> [Your task]:
Give only the number of lines in the following entries where "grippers" appears.

> [Records for the exercise]:
►

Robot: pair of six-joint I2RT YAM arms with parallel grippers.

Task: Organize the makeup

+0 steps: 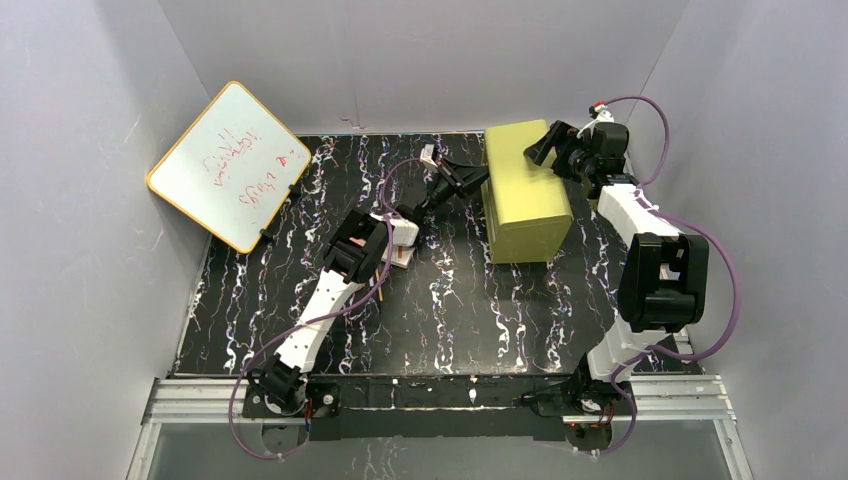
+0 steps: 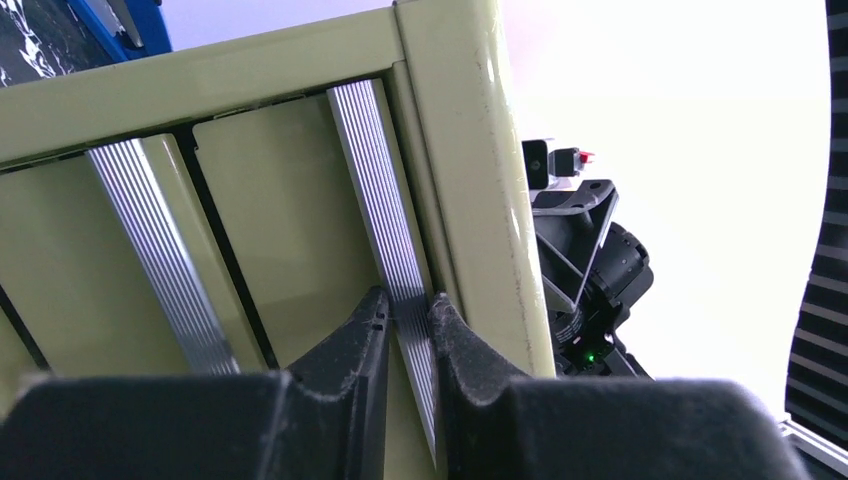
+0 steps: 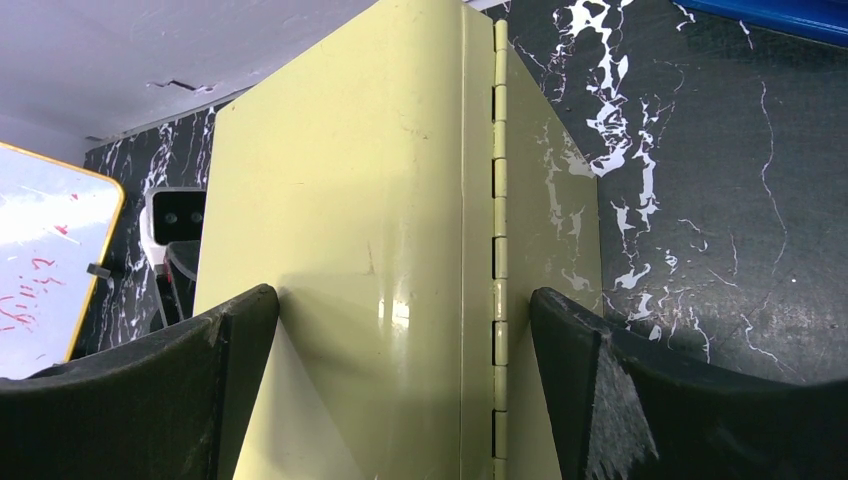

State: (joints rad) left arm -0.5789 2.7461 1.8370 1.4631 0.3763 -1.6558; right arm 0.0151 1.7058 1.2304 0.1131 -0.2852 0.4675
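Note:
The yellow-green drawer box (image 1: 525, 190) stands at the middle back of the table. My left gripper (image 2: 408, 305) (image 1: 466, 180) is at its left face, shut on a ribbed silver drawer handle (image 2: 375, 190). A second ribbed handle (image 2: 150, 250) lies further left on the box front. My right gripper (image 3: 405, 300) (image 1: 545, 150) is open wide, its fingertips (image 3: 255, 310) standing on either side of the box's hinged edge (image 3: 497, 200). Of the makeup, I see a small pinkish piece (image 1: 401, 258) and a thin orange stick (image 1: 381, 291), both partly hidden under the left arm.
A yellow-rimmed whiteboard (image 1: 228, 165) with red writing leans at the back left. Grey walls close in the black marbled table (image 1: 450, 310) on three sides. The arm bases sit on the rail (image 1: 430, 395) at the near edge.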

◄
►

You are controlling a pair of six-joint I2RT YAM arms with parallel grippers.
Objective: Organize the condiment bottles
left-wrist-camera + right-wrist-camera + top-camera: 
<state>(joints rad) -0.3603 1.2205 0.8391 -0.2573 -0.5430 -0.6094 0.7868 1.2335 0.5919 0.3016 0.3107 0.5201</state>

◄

> [Task solution]:
2